Uncharitable attitudes? 

I was extremely disappointed about the “death” of the DREAM Act (“DREAM Act would align policy with legal culture,” Dec. 19), but what dismayed me even more are the letters to OSV on the subject of immigrants.  

The hostility, and lack of compassion, toward those immigrants ( labeled as “illegals” ) is absolutely shocking to me. I am embarrassed by this attitude of my Christian brothers and sisters. What if Jesus’ parents would have had to wait for an immigration visa when they had to flee to Egypt? How can we judge those who came to this country as “illegals” when we do not know their circumstances? 

As the bishops have rightly recognized for a long time, our immigration system is seriously inadequate almost to the point of ridiculous. Not only are the quotas much, much too low, but it is also a very costly process which is simply not affordable to many.
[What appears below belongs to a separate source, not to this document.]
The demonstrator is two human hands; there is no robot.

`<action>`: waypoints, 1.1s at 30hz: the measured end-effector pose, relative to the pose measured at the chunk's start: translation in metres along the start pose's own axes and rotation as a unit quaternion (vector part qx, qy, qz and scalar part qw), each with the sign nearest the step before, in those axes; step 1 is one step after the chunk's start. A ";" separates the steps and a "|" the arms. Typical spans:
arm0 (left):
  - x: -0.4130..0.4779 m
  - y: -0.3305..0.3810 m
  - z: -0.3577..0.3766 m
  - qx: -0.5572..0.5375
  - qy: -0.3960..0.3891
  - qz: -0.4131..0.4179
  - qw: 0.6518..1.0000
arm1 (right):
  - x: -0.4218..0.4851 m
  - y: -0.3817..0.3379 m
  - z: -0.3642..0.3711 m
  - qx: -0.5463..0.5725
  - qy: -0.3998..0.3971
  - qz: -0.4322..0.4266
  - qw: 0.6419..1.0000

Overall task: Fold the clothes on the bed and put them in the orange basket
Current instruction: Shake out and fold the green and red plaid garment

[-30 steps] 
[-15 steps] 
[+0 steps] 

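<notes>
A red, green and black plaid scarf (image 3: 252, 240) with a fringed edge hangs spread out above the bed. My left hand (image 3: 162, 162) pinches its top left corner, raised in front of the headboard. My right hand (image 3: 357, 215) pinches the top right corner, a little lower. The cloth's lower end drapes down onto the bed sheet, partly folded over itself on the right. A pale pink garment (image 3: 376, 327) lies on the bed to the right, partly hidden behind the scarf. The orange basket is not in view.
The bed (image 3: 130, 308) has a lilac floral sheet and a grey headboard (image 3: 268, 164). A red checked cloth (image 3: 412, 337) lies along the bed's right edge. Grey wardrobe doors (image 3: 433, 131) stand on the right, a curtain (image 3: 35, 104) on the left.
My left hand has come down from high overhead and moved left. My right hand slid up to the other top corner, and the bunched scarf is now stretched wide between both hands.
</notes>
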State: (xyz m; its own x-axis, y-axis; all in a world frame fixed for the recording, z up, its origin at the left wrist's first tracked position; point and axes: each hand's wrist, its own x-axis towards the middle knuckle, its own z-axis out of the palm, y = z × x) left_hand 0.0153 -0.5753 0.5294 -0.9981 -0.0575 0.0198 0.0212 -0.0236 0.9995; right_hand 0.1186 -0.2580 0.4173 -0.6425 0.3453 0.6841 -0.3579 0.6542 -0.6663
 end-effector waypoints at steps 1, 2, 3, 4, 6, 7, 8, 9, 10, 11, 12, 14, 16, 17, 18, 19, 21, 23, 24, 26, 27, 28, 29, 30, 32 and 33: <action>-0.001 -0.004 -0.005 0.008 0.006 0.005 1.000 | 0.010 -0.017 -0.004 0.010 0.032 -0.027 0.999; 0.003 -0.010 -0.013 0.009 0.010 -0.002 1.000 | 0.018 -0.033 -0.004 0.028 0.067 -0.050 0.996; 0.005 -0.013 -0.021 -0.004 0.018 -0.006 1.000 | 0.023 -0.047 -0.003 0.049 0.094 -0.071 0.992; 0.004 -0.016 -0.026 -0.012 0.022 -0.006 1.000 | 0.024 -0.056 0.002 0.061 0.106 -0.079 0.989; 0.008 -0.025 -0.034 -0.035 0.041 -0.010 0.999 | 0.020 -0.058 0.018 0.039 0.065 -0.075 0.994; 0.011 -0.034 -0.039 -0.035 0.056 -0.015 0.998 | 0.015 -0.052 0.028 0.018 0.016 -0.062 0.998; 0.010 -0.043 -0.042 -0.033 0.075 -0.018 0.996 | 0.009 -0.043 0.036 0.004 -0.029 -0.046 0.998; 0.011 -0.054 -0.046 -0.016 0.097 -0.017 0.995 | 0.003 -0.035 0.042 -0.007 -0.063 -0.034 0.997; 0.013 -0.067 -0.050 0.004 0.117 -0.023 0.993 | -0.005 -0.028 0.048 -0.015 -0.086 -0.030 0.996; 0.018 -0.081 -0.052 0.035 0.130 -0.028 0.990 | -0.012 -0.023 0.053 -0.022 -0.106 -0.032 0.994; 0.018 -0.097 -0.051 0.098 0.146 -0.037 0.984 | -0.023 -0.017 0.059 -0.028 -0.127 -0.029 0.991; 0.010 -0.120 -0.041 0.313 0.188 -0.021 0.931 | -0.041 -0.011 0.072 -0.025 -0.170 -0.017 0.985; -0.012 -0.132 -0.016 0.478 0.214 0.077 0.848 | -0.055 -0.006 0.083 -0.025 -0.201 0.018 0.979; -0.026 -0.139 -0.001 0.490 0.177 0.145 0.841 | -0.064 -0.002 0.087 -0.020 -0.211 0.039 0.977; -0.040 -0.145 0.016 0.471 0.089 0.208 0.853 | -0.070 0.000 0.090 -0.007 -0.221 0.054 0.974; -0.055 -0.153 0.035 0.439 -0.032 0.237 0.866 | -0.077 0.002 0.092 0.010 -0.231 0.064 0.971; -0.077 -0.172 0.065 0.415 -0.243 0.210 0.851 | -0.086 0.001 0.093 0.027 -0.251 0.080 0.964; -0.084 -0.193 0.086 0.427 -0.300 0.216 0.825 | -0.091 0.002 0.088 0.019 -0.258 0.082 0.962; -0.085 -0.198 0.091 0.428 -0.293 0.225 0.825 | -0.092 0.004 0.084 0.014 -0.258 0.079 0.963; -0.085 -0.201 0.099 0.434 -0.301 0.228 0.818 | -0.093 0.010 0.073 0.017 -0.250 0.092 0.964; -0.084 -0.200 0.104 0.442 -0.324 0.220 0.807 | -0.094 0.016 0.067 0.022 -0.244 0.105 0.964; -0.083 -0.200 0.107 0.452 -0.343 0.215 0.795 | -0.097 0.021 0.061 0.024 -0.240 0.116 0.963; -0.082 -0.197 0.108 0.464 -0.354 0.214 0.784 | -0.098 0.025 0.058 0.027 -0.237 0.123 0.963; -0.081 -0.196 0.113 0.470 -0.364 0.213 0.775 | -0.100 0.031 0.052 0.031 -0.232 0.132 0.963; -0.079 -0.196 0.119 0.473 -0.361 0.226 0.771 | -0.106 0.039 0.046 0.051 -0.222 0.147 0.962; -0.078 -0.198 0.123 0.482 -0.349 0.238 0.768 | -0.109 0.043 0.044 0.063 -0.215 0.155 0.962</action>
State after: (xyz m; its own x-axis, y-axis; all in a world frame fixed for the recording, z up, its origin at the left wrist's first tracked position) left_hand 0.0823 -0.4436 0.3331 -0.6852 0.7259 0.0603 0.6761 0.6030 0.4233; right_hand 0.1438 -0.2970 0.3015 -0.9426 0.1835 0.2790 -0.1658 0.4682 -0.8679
I fear many of OSV’s readers are woefully ignorant about how broken our system really is, and how badly it needs fixing. 

— Irmi Casteel, Richmond Hill, Ga.

Why I parish shopped 

I have to take some issue with Msgr. Owen F. Campion’s comments in “Catholic conundrum” (God Lives, Dec. 26). Some of us have had to shop for another parish because the liturgies are not in keeping with Catholic belief. Some examples: totally contemporary music, especially during Communion, which do not express belief in the Real Presence; drop-down screens with the words to songs flashed on them; no hymnals or missalettes (the former are “too limiting” and the latter, “we don’t want pages rattling”). I could go on and on. In my new parish, which is a bit farther away, I come out knowing that I have been to Mass and not a show. 

Be assured that many of us who have transferred to other parishes are still practicing Catholics and have no intention of leaving the Church. 

I sincerely hope the revised Mass that will take effect next Advent will help restore the musical treasures of the Church. The reception of Anglicans into the Church will also bring dignity and beauty to the Mass, as the Anglican Church has a rich history of beautiful music. 

— Name and city withheld

Denounce all abuse 

Thank you for the refreshing exposure of sexual abuse beyond the “priest scandal” (“New report of abuse cover-up, enabling ... in public schools,” Jan. 2). 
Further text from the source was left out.